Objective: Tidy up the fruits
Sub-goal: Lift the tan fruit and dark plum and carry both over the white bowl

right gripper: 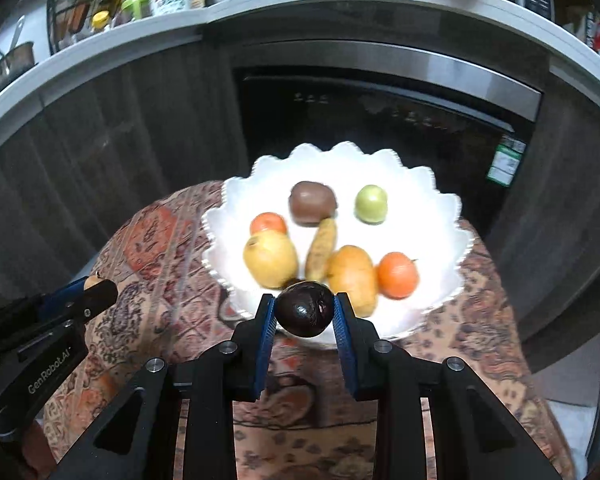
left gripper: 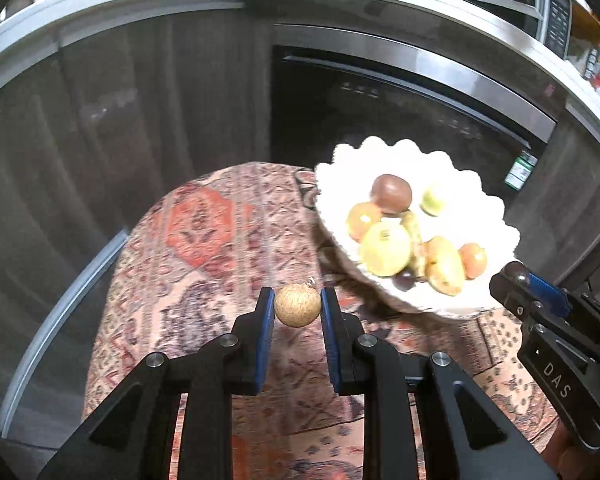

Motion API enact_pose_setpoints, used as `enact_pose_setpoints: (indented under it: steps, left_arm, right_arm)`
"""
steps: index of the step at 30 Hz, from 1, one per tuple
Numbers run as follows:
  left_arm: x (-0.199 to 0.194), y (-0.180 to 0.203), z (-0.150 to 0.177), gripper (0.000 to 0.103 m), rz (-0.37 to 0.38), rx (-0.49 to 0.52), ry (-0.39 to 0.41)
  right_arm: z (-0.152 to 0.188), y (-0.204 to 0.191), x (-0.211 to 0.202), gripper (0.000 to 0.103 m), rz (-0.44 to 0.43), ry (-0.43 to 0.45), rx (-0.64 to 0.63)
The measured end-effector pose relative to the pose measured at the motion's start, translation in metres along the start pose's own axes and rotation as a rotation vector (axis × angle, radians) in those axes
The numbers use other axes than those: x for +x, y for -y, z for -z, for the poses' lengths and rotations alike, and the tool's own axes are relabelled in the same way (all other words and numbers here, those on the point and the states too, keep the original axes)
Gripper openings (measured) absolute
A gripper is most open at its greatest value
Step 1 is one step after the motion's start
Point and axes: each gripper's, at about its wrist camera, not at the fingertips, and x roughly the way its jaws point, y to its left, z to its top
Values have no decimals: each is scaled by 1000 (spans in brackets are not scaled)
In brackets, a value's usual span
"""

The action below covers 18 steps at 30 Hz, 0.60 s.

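Note:
A white scalloped bowl [right gripper: 428,196] stands on a small table with a patterned cloth [left gripper: 220,240] and holds several fruits: a brown kiwi [right gripper: 312,203], a green fruit [right gripper: 371,204], a yellow apple [right gripper: 270,258] and two oranges. The bowl also shows in the left wrist view [left gripper: 472,196]. My left gripper [left gripper: 297,307] is shut on a small tan speckled round fruit [left gripper: 297,305], held above the cloth left of the bowl. My right gripper [right gripper: 304,312] is shut on a dark purple fruit [right gripper: 305,314], held over the bowl's near rim.
Behind the table is a dark cabinet front with a built-in oven [right gripper: 380,120]. A white counter [right gripper: 100,52] above carries bottles, a rack and a pan. The right gripper's body shows at the right edge of the left wrist view [left gripper: 556,332].

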Motion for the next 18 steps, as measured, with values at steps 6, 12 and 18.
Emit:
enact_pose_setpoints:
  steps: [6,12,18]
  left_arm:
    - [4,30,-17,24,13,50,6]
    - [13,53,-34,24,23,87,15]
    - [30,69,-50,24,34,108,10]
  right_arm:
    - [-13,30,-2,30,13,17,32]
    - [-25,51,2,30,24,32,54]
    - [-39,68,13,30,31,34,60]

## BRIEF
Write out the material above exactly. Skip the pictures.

## COMPLETED EXERCISE
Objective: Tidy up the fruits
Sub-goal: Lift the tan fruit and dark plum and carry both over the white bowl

right gripper: 
left gripper: 

Motion API enact_pose_setpoints, used as `enact_pose_setpoints: (indented under it: steps, left_arm, right_arm)`
"""
steps: index of the step at 30 Hz, from 1, one per tuple
Numbers run as follows:
  left_arm: x (-0.199 to 0.194), y (-0.180 to 0.203), z (-0.150 to 0.177), gripper (0.000 to 0.103 m), rz (-0.37 to 0.38), rx (-0.49 to 0.52), ry (-0.39 to 0.41)
  right_arm: z (-0.152 to 0.188), y (-0.204 to 0.191), x (-0.211 to 0.202), gripper (0.000 to 0.103 m), rz (-0.44 to 0.43), ry (-0.43 to 0.45), rx (-0.64 to 0.63)
The measured end-effector pose relative to the pose measured at the motion's start, translation in metres along the start pose's own axes and rotation as a rotation vector (axis × angle, radians) in those axes
The numbers use other axes than those: x for +x, y for -y, z for -z, for the poses' lengths and rotations alike, and the tool's own axes are relabelled in the same way (all other words and numbers here, those on the point and the states too, keep the original axes)
Gripper openings (measured) absolute
A gripper is most open at its greatest value
Step 1 is one step after the motion's start
Point and axes: each gripper's, at about its wrist camera, not at the fingertips, and x roughly the way its jaws point, y to its left, z to its top
Values have no decimals: each is scaled by 1000 (spans in brackets are not scaled)
In brackets, a value's usual span
"""

The action below covers 18 steps at 30 Hz, 0.60 s.

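Note:
A white scalloped bowl [right gripper: 428,196] stands on a small table with a patterned cloth [left gripper: 220,240] and holds several fruits: a brown kiwi [right gripper: 312,203], a green fruit [right gripper: 371,204], a yellow apple [right gripper: 270,258] and two oranges. The bowl also shows in the left wrist view [left gripper: 472,196]. My left gripper [left gripper: 297,307] is shut on a small tan speckled round fruit [left gripper: 297,305], held above the cloth left of the bowl. My right gripper [right gripper: 304,312] is shut on a dark purple fruit [right gripper: 305,314], held over the bowl's near rim.
Behind the table is a dark cabinet front with a built-in oven [right gripper: 380,120]. A white counter [right gripper: 100,52] above carries bottles, a rack and a pan. The right gripper's body shows at the right edge of the left wrist view [left gripper: 556,332].
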
Motion for the next 18 steps, as measured, with values at steps 6, 12 and 18.
Emit:
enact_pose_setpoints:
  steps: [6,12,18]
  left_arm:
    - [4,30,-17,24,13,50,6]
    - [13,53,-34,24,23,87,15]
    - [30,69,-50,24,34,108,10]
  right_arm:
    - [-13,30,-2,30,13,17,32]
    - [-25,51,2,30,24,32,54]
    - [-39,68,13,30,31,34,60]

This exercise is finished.